The WSET qualifications opened my eyes to the complexities of wine and the secrets contained in each glass. This led me to enrol in a Master’s program in Vineyard and Winery Management at Bordeaux Sciences Agro. Although I’m only half-way through the degree, I’ve already been blown away by the world of viticulture and oenology.
My current internship at Château La Conseillante in Pomerol has given me a deep sense of rightness; I’ve never felt so at home as in the vines and cellar here. Of course, there is still a lot more to learn and I’m very excited. Maybe one day soon I’ll be spotted in a WSET Diploma course!
The markets that excite me the most are those that are full of educated, curious wine consumers, people who are less attached to big names and more interested in experiencing great wine.
China is a fast-growing economy and their wine culture is steadily growing — having lived there the last five years, what changes have you seen in wine consumption?
Chinese wine consumers are more and more educated about what they’re buying and drinking. This makes all the difference between a market reliant on big names or big regions (Bordeaux being the most infamous example) to a market interested in niche producers, odd-ball varietals, and even organic and biodynamic wines. For a wine producer or communicator, this is a real pleasure to see.
As a boutique winery, how do you differentiate Silver Heights Winery from the larger foreign invested wineries in China?
Silver Heights Vineyard was founded as, and remains to this day, a family winery. Our wine is the result of the collaboration between Emma, her husband Thierry, her parents, and even her sister and daughter!
Expanding from this core, our team is comprised only of native Ningxia-ians (with the exception of myself, of course), all of whom grew up in the shadow of Helan Mountain and understand our terroir intimately.

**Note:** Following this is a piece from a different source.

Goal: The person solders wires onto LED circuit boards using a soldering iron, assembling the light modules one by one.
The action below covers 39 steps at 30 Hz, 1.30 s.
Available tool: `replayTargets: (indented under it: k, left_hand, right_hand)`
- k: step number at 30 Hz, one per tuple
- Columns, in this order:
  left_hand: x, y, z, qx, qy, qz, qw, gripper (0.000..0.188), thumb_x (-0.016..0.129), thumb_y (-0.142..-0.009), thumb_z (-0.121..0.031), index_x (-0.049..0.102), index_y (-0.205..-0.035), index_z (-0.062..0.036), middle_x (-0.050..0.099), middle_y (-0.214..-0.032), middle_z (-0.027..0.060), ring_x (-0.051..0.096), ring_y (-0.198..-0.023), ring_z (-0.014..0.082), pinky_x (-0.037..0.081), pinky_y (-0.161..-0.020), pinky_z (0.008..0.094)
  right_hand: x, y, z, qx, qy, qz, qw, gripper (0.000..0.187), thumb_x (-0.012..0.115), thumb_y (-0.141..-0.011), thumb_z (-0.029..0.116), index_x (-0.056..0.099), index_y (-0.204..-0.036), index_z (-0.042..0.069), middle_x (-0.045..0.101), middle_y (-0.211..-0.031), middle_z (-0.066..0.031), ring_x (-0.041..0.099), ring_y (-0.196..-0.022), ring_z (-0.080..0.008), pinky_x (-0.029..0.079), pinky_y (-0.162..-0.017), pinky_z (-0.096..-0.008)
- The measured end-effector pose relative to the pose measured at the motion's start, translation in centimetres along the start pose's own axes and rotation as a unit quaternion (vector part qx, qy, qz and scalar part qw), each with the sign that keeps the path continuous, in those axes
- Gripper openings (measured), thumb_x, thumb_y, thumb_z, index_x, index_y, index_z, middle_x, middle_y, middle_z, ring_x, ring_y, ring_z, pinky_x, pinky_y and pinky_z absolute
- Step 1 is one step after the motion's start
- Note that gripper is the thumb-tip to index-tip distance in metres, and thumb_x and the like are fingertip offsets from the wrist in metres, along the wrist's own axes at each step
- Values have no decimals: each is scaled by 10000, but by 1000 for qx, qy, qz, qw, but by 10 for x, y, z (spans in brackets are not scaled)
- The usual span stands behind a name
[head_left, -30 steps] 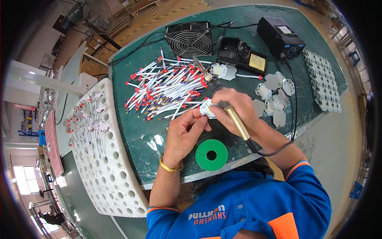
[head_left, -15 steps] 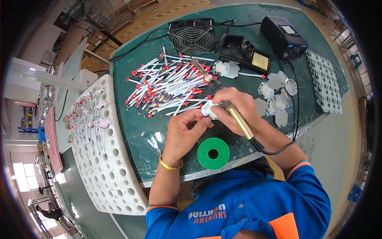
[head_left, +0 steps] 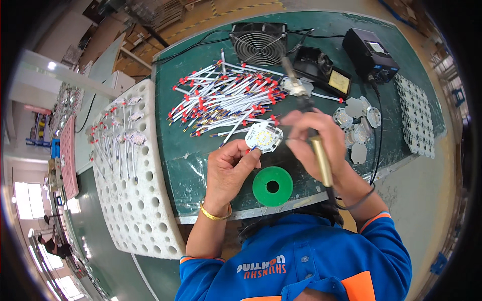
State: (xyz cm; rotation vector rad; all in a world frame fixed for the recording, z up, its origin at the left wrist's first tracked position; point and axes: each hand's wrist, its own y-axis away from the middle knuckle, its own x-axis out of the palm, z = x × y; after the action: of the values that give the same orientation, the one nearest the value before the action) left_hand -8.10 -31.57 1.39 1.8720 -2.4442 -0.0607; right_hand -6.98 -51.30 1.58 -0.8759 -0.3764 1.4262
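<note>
My left hand (head_left: 228, 169) pinches a white LED board (head_left: 263, 135) by its near left edge. A short wire end with a red band shows at the fingertips. My right hand (head_left: 324, 138), slightly blurred, is wrapped around a soldering iron (head_left: 321, 163) with a gold handle, held apart from the board. The iron's tip points away from me, over more LED boards (head_left: 290, 88) on the table. A green solder spool (head_left: 261, 194) lies just below the held board. Beyond my left hand spreads a pile of white wires (head_left: 226, 100) with red bands.
Behind the wires stands a fan (head_left: 258, 47). A soldering stand (head_left: 339, 82) with a yellow sponge and a black soldering station (head_left: 370, 55) are at far right. Loose round boards (head_left: 360, 135) and a board panel (head_left: 415, 118) lie right; white perforated foam (head_left: 135, 220) is left.
My right hand and the soldering iron have moved right, away from the held LED board, uncovering its face. My left hand keeps its pinch on the board.
</note>
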Motion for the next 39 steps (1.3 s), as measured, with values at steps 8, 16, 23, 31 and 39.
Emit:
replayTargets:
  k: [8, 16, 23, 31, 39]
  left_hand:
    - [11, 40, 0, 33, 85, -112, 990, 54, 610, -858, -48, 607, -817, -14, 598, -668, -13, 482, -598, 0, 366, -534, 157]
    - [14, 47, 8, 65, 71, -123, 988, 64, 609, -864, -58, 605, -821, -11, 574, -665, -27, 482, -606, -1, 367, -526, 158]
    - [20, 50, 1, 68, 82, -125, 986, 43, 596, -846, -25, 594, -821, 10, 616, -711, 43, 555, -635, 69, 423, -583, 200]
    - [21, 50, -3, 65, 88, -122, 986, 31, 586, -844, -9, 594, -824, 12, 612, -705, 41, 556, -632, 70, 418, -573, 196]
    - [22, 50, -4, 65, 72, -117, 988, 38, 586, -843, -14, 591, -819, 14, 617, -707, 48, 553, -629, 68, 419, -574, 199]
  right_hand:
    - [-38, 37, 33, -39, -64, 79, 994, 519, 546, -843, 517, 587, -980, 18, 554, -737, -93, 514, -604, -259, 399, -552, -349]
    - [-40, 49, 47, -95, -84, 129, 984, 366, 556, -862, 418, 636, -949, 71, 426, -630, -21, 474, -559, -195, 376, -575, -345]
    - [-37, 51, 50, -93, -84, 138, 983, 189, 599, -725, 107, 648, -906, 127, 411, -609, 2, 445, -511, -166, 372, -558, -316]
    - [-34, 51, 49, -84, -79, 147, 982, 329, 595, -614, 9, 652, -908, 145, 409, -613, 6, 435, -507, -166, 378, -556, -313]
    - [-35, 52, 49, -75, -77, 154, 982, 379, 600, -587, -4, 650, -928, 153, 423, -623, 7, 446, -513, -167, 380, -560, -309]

Each person, from Emma to our cellarhands to our shepherd Liu Shu, is committed to producing wine of the highest quality — something that will make not only ourselves, but also all of Ningxia, proud. This commitment, which manifests itself in actions small and large, is what has driven Silver Heights to set the bar for Chinese wine.
As Export Director, how do you choose the markets you enter?
The markets that excite me the most are those that are full of educated, curious wine consumers, people who are less attached to big names and more interested in experiencing great wine, no matter the varietal, provenance, or producer. This is our target audience, and we have seen a great response!
A great example is Hong Kong — since being taken on by Watson’s Wine last year, we’ve been listed in over a dozen top-tier restaurants, like Ta Vie, Beefbar, and Petrus. Each of these restaurants have something in common: a forward-thinking sommelier who truly cares what is in the glass.
What are some key points you want consumers to understand about Chinese wine?
Change. This is the most important word relating to China over the past 30 years, and it applies particularly well to domestic wine production. I have heard many horror stories of wine consumed by travellers in China, but the scene is changing rapidly.
The “boutique” wine movement in China has raised the bar for all Chinese wine, and we are really seeing the results of that. Better equipment, techniques, rootstock, and most importantly, a deep commitment to quality above all else, has completely changed the way domestic wine is produced in China.
At the end of the day, what you need to make great wine is simple: the best terroir, the best techniques, and of course, passion — and China has all three in spades.